PROMPT: In the entries below, the lines from the one with "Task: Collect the" through the one with "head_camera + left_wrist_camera" are to be copied exactly; both ends count.

EXTRACTED RECORDS:

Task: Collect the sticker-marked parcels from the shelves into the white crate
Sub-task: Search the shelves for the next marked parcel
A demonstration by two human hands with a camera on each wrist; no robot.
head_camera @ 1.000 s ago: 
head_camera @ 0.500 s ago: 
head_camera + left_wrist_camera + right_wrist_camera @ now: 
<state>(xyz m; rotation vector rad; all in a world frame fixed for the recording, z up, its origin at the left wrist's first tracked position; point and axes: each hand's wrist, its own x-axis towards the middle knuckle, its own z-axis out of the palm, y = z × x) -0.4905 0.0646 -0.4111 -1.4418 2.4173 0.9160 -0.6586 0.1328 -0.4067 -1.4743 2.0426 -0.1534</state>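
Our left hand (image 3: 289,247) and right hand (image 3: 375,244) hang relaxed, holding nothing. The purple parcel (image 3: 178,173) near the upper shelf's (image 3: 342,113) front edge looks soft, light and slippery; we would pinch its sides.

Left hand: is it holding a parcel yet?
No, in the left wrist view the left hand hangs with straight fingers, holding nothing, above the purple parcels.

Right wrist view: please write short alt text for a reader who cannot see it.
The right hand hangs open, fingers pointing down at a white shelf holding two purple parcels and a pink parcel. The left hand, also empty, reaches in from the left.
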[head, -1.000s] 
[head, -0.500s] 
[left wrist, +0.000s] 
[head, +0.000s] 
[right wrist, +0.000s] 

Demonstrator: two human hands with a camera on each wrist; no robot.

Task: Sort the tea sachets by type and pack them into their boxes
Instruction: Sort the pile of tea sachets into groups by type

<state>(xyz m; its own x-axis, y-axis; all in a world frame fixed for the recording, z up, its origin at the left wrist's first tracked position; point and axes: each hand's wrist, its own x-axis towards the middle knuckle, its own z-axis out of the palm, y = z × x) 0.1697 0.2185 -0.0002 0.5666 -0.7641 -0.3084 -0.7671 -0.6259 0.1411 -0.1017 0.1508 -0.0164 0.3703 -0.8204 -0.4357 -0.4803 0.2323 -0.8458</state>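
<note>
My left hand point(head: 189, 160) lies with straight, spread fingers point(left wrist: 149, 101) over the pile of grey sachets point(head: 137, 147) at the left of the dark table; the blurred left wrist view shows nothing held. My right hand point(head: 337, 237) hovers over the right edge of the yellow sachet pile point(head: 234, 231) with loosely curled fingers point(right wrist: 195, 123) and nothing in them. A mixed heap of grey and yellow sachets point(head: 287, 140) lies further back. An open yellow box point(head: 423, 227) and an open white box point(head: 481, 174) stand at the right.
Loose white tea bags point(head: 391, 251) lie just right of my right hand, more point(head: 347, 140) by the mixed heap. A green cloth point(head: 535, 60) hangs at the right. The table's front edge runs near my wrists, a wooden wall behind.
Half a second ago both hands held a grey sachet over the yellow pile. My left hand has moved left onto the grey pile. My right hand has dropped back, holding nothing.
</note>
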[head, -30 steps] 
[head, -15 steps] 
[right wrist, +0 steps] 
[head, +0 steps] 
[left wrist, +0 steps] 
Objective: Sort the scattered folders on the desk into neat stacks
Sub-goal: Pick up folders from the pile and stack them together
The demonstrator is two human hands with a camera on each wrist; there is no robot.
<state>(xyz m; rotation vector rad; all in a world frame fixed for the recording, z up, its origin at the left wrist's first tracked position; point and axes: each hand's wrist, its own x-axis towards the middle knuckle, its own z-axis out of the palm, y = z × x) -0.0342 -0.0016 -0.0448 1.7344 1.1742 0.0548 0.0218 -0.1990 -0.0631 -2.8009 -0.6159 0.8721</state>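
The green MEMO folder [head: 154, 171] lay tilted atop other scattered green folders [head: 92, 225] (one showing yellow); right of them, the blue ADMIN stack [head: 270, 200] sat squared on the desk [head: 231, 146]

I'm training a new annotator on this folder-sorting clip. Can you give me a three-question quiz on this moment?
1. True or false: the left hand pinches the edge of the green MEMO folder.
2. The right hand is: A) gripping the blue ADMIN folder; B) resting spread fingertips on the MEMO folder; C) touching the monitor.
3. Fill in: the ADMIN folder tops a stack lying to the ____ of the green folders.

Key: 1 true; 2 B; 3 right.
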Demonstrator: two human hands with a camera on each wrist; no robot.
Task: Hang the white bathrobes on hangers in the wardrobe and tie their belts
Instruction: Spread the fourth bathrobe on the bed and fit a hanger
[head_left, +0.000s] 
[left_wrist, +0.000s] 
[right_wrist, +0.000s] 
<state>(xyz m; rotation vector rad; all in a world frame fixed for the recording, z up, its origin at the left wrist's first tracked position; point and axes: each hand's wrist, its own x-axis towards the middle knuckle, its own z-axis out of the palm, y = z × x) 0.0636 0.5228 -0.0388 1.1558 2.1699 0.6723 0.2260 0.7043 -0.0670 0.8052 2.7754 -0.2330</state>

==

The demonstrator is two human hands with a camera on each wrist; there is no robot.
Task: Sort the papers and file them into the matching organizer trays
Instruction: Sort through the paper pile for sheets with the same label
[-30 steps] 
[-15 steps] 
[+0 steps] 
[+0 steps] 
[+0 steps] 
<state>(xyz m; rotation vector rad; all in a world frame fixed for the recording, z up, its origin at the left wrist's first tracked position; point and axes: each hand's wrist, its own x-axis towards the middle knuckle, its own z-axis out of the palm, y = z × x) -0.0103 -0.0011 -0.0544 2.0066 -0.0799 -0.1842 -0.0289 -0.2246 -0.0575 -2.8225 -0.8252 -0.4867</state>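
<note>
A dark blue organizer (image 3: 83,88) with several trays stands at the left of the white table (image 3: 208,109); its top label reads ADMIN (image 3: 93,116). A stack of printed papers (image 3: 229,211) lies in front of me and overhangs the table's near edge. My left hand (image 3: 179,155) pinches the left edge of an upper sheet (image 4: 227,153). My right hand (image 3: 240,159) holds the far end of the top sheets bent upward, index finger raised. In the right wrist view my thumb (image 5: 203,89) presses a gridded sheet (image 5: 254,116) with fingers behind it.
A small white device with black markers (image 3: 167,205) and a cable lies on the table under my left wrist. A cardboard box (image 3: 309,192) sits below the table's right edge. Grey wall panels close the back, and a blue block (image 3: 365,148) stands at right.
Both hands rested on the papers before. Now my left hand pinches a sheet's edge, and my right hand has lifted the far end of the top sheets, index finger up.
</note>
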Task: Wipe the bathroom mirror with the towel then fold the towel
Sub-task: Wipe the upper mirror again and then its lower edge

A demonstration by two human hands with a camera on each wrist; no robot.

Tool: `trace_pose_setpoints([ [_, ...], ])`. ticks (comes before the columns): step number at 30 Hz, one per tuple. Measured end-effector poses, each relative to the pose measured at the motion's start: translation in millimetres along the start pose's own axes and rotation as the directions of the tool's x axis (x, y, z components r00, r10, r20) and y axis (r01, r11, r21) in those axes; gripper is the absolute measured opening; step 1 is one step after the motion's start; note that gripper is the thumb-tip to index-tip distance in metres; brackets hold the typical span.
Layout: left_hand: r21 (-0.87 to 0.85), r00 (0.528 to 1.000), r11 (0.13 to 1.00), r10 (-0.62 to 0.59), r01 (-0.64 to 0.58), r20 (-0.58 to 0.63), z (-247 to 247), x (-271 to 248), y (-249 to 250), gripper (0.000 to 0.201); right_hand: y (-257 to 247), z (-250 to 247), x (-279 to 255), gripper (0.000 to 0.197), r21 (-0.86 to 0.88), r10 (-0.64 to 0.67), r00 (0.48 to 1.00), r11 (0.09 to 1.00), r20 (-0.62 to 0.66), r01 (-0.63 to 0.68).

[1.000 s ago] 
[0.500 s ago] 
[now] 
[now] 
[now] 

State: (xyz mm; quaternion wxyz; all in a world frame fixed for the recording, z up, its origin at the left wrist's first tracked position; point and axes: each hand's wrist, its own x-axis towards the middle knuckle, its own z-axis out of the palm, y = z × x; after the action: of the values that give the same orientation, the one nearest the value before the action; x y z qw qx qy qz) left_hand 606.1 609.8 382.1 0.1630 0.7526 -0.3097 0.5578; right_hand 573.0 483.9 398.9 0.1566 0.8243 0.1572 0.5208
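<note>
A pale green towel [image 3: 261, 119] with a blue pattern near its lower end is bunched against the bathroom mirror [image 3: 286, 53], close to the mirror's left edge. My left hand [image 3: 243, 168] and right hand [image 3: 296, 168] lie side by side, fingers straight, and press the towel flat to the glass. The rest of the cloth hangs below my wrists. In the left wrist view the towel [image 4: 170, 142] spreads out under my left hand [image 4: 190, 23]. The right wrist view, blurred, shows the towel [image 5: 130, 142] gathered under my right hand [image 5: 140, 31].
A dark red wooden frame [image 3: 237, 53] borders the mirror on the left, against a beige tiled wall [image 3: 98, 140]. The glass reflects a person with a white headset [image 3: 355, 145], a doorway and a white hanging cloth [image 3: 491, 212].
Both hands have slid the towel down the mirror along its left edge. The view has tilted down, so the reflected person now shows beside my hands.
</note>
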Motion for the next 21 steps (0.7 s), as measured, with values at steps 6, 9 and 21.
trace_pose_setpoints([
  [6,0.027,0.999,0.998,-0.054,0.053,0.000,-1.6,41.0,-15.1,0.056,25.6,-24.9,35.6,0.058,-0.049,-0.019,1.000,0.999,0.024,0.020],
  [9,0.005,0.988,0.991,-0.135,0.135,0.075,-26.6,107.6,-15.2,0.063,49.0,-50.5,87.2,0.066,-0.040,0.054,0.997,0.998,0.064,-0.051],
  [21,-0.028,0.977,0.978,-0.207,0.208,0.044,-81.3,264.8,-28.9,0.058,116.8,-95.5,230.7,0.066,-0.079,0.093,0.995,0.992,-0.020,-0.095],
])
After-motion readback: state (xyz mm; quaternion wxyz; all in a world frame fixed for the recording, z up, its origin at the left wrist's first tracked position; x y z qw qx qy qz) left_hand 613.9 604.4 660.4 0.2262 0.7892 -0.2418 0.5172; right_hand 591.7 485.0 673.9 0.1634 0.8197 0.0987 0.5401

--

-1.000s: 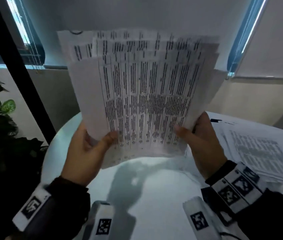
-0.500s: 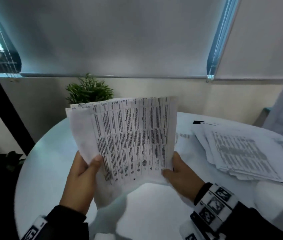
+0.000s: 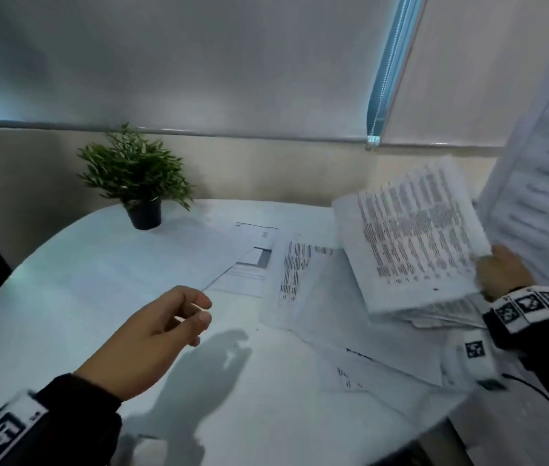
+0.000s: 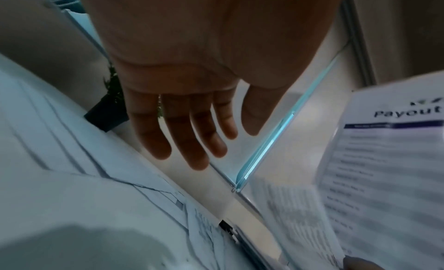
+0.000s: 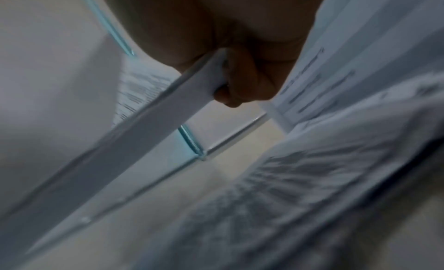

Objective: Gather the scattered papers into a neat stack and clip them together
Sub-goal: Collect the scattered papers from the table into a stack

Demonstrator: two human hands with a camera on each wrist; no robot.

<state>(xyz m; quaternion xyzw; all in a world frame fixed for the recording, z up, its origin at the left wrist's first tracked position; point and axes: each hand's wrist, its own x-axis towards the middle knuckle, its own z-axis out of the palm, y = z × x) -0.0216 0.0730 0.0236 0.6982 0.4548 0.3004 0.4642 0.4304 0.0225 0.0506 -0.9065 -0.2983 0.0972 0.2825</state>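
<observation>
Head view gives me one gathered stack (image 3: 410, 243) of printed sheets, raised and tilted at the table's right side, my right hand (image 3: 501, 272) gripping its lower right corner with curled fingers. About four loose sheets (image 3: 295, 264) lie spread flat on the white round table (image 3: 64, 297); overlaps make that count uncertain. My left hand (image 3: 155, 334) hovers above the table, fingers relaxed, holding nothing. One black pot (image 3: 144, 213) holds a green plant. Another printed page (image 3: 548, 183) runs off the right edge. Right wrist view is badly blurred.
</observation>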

ANSWER:
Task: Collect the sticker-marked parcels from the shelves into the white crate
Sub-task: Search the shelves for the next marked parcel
A demonstration by two human hands with a camera on each wrist; no robot.
head_camera @ 1.000 s ago: 
head_camera @ 0.500 s ago: 
head_camera + left_wrist_camera + right_wrist_camera @ now: 

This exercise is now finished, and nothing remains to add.